**Your instructions**
In the data below, one line contains "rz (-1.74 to" and a later one contains "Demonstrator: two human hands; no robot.". Print both, with every line between them, exactly and alone.

Top of Data section

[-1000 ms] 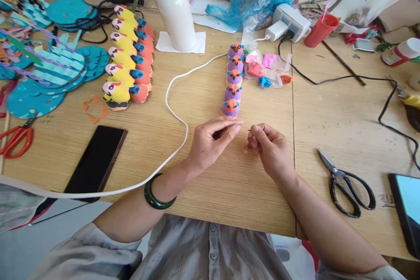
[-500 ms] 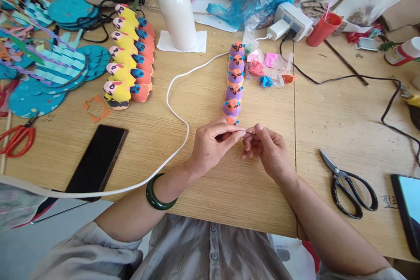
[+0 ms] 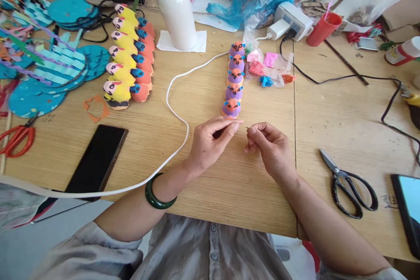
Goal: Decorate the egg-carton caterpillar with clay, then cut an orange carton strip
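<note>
A strip of egg-carton cups (image 3: 233, 81) runs away from me, painted as purple and orange animal heads with blue ears and dark eyes. My left hand (image 3: 210, 140) is at its near end, fingers stretched over the last cup and hiding it. Its thumb and index fingertips are close together, and what lies between them I cannot make out. Just to the right, my right hand (image 3: 269, 142) pinches a tiny thin dark piece (image 3: 247, 127) between thumb and index finger. A small gap separates the two hands.
Clay packets (image 3: 259, 66) lie right of the strip. Yellow and red painted strips (image 3: 123, 61) and a white bottle (image 3: 177, 13) stand behind left. A white cable (image 3: 177, 113) crosses the table. Black scissors (image 3: 341, 179) lie at right, a phone (image 3: 98, 157) at left, red scissors (image 3: 22, 135) beyond.
The fingertips, which met over the dark piece, have come apart. My right hand now has the dark piece alone, and my left hand has shifted slightly left, covering the nearest cup.
</note>
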### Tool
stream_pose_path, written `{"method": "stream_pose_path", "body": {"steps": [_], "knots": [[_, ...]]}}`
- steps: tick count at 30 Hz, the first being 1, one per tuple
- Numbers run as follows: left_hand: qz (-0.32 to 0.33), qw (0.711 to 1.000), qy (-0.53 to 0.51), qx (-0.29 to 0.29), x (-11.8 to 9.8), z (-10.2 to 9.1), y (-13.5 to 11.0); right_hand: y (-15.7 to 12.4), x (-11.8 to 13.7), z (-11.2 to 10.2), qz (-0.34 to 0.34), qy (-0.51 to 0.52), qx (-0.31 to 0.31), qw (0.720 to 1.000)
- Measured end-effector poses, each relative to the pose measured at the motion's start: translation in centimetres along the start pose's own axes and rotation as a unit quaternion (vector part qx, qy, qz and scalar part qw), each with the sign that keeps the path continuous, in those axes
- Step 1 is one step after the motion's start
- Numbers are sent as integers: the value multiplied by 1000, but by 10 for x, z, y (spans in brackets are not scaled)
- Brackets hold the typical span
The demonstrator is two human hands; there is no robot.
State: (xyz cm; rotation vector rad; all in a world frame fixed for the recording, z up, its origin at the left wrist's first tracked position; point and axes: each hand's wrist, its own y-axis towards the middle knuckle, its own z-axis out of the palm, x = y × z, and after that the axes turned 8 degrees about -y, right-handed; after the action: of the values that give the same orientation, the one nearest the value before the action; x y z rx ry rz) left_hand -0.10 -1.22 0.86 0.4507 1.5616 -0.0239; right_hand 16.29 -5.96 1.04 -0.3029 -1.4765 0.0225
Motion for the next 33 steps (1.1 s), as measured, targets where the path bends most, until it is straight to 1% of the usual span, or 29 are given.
{"method": "stream_pose_path", "body": {"steps": [6,12,16,22,27,33], "knots": [[22,999,1,28,5,3,-1,1,-1,-2,10,-16,39,999],[31,999,7,24,6,2,-2,0,-1,-1,43,42,79,995],[26,999,17,18,7,2,-2,0,-2,-1,52,41,72,995],[7,1000,-3,24,3,1,-2,1,-1,-1,18,41,27,999],[-2,1000,-9,4,1,0,-1,1,0,-1,17,44,32,998],[-1,1000,4,0,1,0,0,1,0,-1,12,51,22,998]]}}
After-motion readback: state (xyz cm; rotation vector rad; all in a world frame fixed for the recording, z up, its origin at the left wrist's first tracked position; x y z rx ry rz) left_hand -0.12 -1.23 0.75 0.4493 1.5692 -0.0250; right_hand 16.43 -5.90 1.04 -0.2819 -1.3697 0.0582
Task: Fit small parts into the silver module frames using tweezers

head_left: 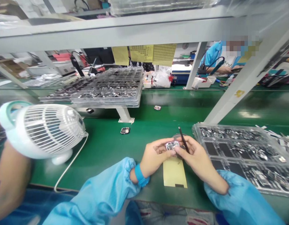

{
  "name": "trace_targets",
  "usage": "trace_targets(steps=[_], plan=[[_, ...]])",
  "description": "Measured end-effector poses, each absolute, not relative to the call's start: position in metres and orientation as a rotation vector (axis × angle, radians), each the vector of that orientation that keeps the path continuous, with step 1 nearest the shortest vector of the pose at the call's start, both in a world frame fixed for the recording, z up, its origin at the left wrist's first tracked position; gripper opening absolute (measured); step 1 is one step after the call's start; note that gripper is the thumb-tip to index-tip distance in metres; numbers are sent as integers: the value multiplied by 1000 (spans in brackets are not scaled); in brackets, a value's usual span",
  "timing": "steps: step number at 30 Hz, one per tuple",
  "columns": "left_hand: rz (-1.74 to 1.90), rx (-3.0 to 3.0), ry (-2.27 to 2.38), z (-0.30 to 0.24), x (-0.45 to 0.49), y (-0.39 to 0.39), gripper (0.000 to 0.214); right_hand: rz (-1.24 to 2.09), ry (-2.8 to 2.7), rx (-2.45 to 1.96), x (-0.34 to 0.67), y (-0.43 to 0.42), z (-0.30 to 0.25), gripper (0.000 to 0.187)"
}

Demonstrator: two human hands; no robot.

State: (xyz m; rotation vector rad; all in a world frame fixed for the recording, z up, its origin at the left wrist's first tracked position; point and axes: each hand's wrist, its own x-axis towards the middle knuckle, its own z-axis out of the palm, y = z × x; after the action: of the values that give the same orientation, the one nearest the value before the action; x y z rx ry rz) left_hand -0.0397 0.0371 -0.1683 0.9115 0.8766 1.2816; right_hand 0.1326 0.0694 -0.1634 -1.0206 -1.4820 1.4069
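My left hand [152, 157] pinches a small smartwatch case [172, 144] with bright inner parts facing up. Over the case's right edge rests the thumb of my right hand [196, 157]. A slim black pen-like tool [182, 137] is held in that same hand, its end pointing up and away from me; whether it is tweezers I cannot tell. Below both hands lies a yellow sheet [174, 175] with a dark strip at its near edge. Partly hidden behind my fingers is a round mesh-like object [179, 136].
A white fan [53, 129] stands at left beside another person's arm [10, 175]. Trays of small parts sit at right [240, 150] and on the raised shelf [107, 86]. Loose watch cases lie ahead [125, 130] [157, 107]. A metal post [231, 84] slants at right; a co-worker [219, 59] sits opposite.
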Motion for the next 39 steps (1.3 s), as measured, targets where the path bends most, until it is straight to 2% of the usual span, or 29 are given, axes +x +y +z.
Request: trace_targets(steps=[9, 14, 17, 24, 39], plan=[[1278, 959, 871, -169, -39, 38, 47, 1370, -1494, -1003, 134, 69, -164, 35], [1344, 1074, 852, -170, -36, 34, 35, 1433, -1445, -1005, 130, 67, -165, 36], [1392, 1214, 933, -170, -36, 33, 30, 1416, -1512, -1098, 129, 66, -165, 31], [1251, 1420, 1223, -158, -36, 31, 24, 1238, -1579, -1165, 128, 66, -165, 34], [1356, 1462, 1306, -162, -33, 23, 26, 1220, -1550, -1158, 122, 62, -167, 42]])
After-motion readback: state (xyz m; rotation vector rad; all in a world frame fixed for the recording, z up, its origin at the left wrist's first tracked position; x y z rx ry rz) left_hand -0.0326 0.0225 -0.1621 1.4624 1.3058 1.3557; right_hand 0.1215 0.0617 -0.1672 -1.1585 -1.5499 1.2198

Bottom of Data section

**Exercise response**
  "columns": "left_hand: rz (-1.74 to 1.90), rx (-3.0 to 3.0), ry (-2.27 to 2.38), z (-0.30 to 0.24), x (-0.45 to 0.49), y (-0.39 to 0.39), gripper (0.000 to 0.214); right_hand: rz (-1.24 to 2.09), ry (-2.8 to 2.7), rx (-2.45 to 1.96), x (-0.34 to 0.67), y (-0.43 to 0.42), z (-0.30 to 0.25), gripper (0.000 to 0.187)"
}

Demonstrator: two human hands; no robot.

This exercise is finished.